* [What this task involves]: I'd like an exact copy of every line from the start of the entries below through the line containing "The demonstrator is", please.

Dataset records
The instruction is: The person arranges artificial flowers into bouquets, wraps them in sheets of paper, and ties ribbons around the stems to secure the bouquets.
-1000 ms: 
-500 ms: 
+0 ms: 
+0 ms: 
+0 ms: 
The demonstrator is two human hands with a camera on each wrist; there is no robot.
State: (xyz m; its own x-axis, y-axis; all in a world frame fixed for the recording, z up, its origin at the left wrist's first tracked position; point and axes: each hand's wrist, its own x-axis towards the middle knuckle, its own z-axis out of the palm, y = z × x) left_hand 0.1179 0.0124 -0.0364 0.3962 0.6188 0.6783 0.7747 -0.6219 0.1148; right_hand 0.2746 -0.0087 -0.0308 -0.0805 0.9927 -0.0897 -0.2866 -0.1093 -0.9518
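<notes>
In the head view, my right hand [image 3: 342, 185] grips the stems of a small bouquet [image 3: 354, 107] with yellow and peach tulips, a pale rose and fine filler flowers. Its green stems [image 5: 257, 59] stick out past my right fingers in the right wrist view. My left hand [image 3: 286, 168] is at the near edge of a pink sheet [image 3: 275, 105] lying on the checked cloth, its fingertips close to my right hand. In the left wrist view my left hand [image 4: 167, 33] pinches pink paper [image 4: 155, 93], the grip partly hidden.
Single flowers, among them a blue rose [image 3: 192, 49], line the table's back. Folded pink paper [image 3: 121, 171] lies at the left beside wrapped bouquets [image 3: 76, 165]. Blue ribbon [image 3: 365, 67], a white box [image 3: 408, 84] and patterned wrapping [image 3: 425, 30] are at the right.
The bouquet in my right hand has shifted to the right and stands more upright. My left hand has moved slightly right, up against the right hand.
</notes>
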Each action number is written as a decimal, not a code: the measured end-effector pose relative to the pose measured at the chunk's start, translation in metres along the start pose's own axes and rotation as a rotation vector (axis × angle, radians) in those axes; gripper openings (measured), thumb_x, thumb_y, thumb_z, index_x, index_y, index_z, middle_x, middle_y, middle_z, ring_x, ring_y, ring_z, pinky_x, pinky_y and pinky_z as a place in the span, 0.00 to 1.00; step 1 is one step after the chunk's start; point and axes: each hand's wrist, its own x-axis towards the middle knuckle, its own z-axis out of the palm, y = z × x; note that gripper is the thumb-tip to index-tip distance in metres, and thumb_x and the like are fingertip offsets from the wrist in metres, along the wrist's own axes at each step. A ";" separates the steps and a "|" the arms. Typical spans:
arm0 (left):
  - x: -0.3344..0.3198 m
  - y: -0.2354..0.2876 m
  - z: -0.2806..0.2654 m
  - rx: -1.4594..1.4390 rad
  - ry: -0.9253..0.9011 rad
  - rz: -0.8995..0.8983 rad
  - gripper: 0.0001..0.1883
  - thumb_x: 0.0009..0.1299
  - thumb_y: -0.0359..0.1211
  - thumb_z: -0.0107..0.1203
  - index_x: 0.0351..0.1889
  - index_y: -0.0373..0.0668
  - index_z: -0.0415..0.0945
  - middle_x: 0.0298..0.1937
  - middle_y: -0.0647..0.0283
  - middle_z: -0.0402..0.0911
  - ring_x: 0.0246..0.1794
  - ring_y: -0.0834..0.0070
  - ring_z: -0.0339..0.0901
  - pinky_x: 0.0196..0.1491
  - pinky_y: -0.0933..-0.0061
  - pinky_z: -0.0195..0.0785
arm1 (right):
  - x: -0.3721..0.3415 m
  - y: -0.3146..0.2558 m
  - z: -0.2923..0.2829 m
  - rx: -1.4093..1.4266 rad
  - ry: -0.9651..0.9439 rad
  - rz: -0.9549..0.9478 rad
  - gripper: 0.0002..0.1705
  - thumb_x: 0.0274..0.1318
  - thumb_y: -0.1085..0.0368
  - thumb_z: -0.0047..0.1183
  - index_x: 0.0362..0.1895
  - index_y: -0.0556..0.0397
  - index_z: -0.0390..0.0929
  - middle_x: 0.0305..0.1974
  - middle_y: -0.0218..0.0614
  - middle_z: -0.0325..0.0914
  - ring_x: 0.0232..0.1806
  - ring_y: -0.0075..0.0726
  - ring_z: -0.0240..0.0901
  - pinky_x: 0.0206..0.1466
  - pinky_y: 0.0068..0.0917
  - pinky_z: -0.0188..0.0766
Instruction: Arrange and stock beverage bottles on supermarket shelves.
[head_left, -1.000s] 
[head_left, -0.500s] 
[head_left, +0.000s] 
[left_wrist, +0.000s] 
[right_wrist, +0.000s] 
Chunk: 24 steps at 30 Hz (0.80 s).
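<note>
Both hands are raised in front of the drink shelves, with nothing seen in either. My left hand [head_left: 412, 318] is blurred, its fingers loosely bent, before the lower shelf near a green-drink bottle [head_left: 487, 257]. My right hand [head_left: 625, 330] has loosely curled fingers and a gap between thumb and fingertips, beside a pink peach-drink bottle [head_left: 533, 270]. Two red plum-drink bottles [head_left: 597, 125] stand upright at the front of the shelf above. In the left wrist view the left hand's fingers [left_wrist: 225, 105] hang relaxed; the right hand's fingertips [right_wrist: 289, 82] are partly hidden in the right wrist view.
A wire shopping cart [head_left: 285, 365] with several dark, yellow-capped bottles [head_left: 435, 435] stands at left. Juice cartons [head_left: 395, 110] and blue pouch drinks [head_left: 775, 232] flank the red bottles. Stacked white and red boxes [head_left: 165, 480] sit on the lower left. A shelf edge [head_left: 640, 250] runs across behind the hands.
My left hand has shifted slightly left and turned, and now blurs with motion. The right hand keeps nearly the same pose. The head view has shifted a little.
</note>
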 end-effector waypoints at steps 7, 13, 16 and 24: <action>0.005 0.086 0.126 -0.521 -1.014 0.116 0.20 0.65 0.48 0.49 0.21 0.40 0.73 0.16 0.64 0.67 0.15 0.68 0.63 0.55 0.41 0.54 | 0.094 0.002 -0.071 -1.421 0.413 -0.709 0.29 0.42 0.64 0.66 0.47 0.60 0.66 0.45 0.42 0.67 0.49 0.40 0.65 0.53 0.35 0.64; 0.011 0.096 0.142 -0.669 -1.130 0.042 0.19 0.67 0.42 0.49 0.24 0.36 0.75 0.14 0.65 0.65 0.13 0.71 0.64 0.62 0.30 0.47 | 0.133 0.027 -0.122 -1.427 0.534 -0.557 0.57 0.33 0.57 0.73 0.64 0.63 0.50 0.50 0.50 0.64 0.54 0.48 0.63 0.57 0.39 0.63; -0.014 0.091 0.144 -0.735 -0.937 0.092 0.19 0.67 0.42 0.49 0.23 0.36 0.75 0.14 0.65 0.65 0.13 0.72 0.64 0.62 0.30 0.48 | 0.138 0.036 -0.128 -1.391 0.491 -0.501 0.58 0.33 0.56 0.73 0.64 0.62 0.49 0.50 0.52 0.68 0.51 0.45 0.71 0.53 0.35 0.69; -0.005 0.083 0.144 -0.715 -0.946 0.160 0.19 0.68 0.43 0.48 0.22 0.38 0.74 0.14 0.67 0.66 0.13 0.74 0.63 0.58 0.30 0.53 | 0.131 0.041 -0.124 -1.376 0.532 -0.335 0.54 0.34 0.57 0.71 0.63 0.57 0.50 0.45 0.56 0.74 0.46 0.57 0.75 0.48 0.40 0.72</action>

* [Result for this task]:
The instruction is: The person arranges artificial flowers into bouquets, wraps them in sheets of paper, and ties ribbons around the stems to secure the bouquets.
-1000 ms: 
-500 ms: 
+0 ms: 
+0 ms: 
+0 ms: 
The demonstrator is two human hands with a camera on each wrist; there is no robot.

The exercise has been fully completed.